Bu sitenin tutunabilme kaygısı olmadığı için üye kabulünde seçici davrandıklarını biliyorum, öyle de olmasında sayısız yarar var bana göre. Seçilmiş ve seçkin bir topluluğu barındıran bu yerde uluorta şeyler yazılmamalı diye içimden geçirdiğim duygular var.

Benim, akçeli konuların işlendiği yerde öyküler de, karikatürler de, tarihi bilgiler de buranın ruhuna uygun olmalı, gibi bir saplantılı düşüncem var ve bunu hep dillendirmişimdir. Ancak Değerli Ali Hocam bu düşünceme şiddetli bir biçimde ve her seferinde karşı çıkmıştır, çıkmaya da devam ediyor.

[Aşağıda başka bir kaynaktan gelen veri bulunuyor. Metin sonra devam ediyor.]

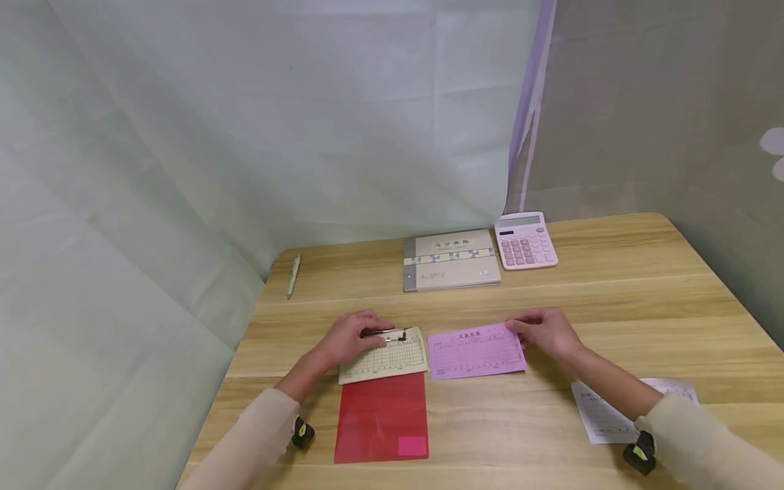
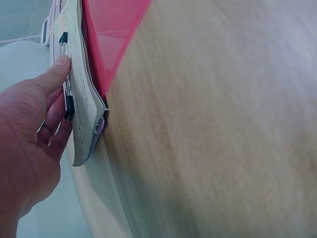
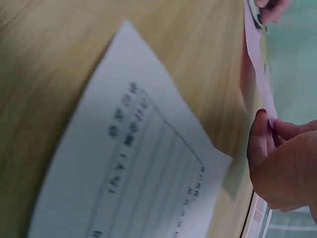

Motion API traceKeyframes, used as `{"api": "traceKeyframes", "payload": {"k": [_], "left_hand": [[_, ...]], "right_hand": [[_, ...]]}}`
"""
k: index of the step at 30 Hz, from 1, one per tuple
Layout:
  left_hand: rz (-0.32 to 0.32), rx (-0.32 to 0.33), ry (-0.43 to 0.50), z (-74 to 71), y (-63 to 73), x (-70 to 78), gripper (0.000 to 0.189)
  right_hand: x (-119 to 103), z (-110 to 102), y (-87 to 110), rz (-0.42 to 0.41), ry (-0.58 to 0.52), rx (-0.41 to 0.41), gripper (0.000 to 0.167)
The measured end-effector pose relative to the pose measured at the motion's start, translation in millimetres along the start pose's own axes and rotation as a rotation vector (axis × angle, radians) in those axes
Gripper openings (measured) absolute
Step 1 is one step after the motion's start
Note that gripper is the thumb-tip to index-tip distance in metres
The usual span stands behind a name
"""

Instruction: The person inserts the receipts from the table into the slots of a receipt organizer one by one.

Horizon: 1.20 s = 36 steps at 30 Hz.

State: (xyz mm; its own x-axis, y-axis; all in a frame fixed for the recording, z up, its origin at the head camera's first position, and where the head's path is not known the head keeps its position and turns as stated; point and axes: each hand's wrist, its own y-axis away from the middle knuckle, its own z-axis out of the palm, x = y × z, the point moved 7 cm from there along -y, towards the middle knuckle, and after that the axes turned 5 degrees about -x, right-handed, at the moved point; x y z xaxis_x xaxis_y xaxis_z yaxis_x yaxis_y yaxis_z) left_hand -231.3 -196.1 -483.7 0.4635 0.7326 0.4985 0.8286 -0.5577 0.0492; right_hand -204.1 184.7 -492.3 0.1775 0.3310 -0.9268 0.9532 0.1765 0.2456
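My left hand (image 1: 353, 338) grips a metal clip (image 1: 392, 335) with black ends at the top of a pad of pale yellow printed forms (image 1: 386, 361). In the left wrist view the thumb lies on the clip's bar, and the pad (image 2: 84, 106) shows as a thick stack of sheets. A red translucent folder (image 1: 380, 415) extends from under the pad toward me. To the right, my right hand (image 1: 548, 332) pinches the upper right corner of a purple printed form (image 1: 474, 352) between thumb and fingers. The form's left edge is close beside the pad.
A white printed form (image 1: 603, 418) lies under my right forearm. At the back of the wooden table (image 1: 612, 292) are an account book (image 1: 456, 265) and a pink calculator (image 1: 527, 241). A pen (image 1: 294, 277) lies at the back left. Pale curtains hang behind.
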Motion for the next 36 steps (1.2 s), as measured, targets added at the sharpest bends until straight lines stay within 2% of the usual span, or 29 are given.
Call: {"api": "traceKeyframes", "payload": {"k": [6, 13, 22, 26, 31, 36], "left_hand": [[-0.006, -0.004, 0.009, 0.5, 0.7, 0.6, 0.035], [-0.014, -0.004, 0.002, 1.5, 0.4, -1.2, 0.035], [-0.021, -0.012, -0.001, 0.3, 2.0, -0.2, 0.036], [-0.008, -0.015, -0.011, 0.1, 1.8, 0.7, 0.036], [0.004, -0.016, -0.017, 0.6, 0.8, 0.2, 0.034], [0.028, -0.006, -0.033, -0.7, 0.7, 2.1, 0.034]], "right_hand": [[0, 7, 0.0, -0.059, 0.086, -0.007, 0.021], [-6, 11, 2.0, -0.090, 0.191, -0.022, 0.015], [-13, 7, 0.0, -0.082, 0.217, -0.005, 0.015], [-27, 1, -2.8, -0.085, 0.238, 0.001, 0.016], [-51, -4, -9.8, -0.086, 0.162, 0.011, 0.021], [-64, 17, -20.2, -0.041, -0.003, -0.055, 0.025]]}}
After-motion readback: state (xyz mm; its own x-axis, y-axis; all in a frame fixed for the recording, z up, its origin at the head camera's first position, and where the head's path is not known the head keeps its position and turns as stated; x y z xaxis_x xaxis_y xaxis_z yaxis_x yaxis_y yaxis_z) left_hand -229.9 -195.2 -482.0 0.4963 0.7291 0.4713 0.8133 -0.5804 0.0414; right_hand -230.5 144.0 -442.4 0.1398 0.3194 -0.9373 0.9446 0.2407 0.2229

Gerekçesini de şöyle beyan ediyor: “Borsayla haşır neşir olan insanlar, böyle site içeriği dışındaki yazılara, resimlere, fıkralara göz atarak kafalarını dağıtıyorlar, hayatlarına daha sağlıklı devam ediyorlar, alışları-satışları daha verimli oluyor. Bildiğin gibi değil, inanılmaz derecede katkı sağlıyor.”

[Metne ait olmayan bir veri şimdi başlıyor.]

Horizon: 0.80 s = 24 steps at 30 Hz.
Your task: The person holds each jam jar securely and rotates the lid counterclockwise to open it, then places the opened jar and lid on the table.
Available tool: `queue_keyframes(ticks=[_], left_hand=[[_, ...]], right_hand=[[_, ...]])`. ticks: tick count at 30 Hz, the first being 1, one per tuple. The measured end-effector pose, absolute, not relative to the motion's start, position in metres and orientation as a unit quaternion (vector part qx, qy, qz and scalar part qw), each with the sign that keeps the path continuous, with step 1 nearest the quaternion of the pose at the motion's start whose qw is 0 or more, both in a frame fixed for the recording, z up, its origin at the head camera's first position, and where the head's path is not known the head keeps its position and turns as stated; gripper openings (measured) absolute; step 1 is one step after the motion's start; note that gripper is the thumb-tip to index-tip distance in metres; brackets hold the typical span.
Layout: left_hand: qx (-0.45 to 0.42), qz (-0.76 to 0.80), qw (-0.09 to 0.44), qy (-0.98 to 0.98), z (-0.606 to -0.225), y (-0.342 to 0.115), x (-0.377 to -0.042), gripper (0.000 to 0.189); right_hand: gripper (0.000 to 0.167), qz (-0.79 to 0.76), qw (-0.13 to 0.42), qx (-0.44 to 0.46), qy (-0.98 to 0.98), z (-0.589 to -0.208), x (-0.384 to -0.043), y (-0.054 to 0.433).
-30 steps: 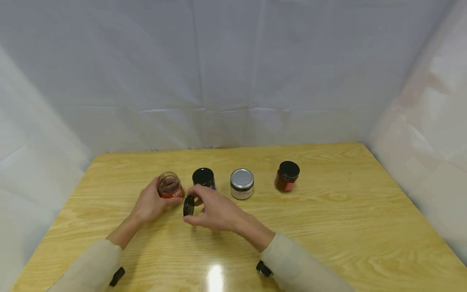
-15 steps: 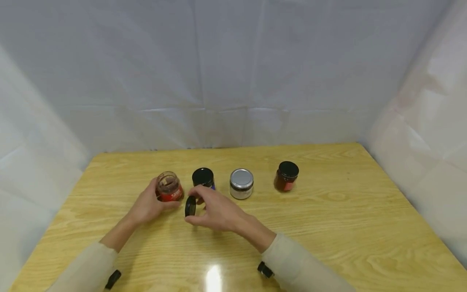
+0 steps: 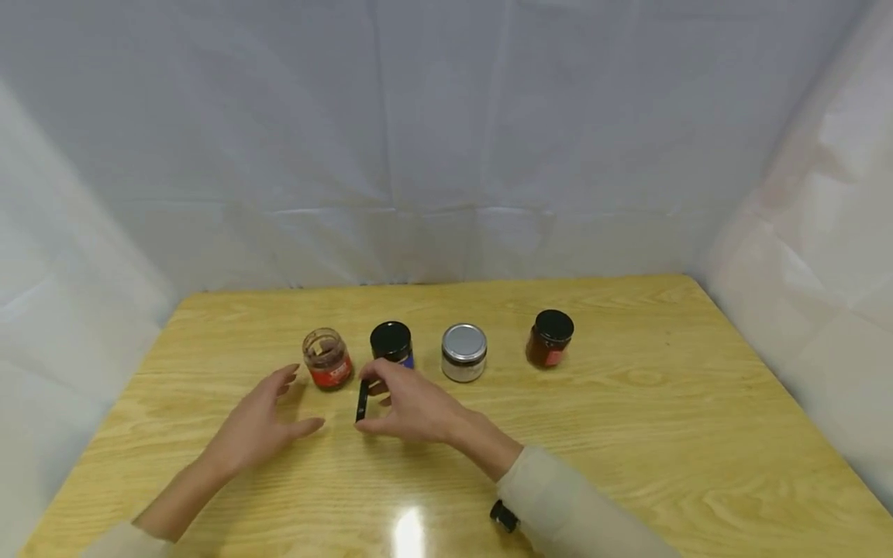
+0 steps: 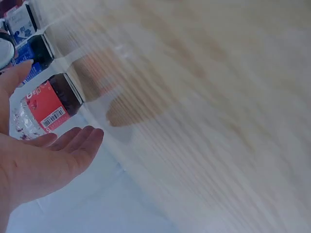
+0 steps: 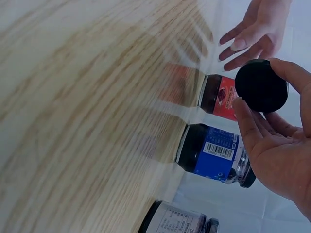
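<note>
A glass jar with a red label [image 3: 331, 375] stands uncovered on the table, some dark contents low inside it. My left hand [image 3: 251, 430] is apart from it, at its near left side, with fingers spread and nothing in them; in the left wrist view the same jar [image 4: 48, 109] shows beyond the fingers. My right hand [image 3: 417, 403] pinches a black lid [image 3: 362, 401] by its edge, the disc held upright. The right wrist view shows the lid [image 5: 262, 86] between thumb and fingers, partly covering the red-labelled jar.
Just behind my right hand is a blue-labelled jar [image 3: 391, 341] with a black lid. Further right stand a silver-lidded jar [image 3: 463, 353] and a dark red jar [image 3: 549, 339] with a black lid. Whitish sheeting [image 3: 446, 155] hangs behind the wooden table [image 3: 628, 434].
My left hand has let go of the red-labelled jar and drawn back toward me and to the left. The lid in my right hand has turned more edge-on.
</note>
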<state>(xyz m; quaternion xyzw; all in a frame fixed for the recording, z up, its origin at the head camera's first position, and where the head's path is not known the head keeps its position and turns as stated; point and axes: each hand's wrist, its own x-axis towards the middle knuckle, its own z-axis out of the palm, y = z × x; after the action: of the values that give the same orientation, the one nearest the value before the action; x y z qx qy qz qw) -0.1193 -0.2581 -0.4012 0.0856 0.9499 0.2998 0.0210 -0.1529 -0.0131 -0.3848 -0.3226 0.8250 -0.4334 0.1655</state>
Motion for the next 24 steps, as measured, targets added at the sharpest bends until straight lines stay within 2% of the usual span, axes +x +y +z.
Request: queue_keyframes(ticks=[10, 24], left_hand=[[0.145, 0.180, -0.026, 0.973, -0.406, -0.270, -0.100, 0.095], [0.169, 0.088, -0.036, 0.981, -0.406, -0.276, -0.088, 0.093]], right_hand=[[0.056, -0.436, 0.197, -0.329, 0.814, -0.394, -0.159, -0.030], [0.059, -0.355, 0.186, -0.340, 0.851, -0.408, -0.163, -0.048]])
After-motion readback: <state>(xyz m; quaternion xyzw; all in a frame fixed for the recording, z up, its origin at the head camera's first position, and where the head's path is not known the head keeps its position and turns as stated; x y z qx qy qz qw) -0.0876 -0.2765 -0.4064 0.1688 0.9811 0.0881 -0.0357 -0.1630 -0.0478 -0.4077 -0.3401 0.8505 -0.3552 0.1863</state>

Umarım dedikleri doğrudur.

Emin 10-09-2006 22:24

Gönüllülük
 
Ben aydın birisi miyim, bilmiyorum! Ancak bu dünyada boşuna kilometre doldurmuş da saymam kendimi.

Okuyabileceğimiz kadarıyla (paramız yettiğince, canımız çektiğince, zamanımız oldukça) okumuş, ferasetimizce, anlayabileceğimiz kadarıyla anlamış ve ömrümüzün ortasını biraz geçtiğimiz bu sıralarda, çoğu da deneyimlerimizden kaynaklanan belli bir birikimimiz var.

Ancak mevcut bu bilgilerimle hayatı tam olarak kavrayabilmiş miyim, o şüpheli işte.

Dünyayı bilmem, kültürleri bilmem, dolaşmışlığım, gezmişliğim pek yok. Yurtdışına çıkmışlığım yok, tarihi, edebiyatı, sosyolojiyi, felsefeyi, dini, diyaneti bilebildiğim kadar biliyorum ve hemen hemen hiçbir konuda “bu işi tam olarak biliyorum” diyeceğim bir şey yok.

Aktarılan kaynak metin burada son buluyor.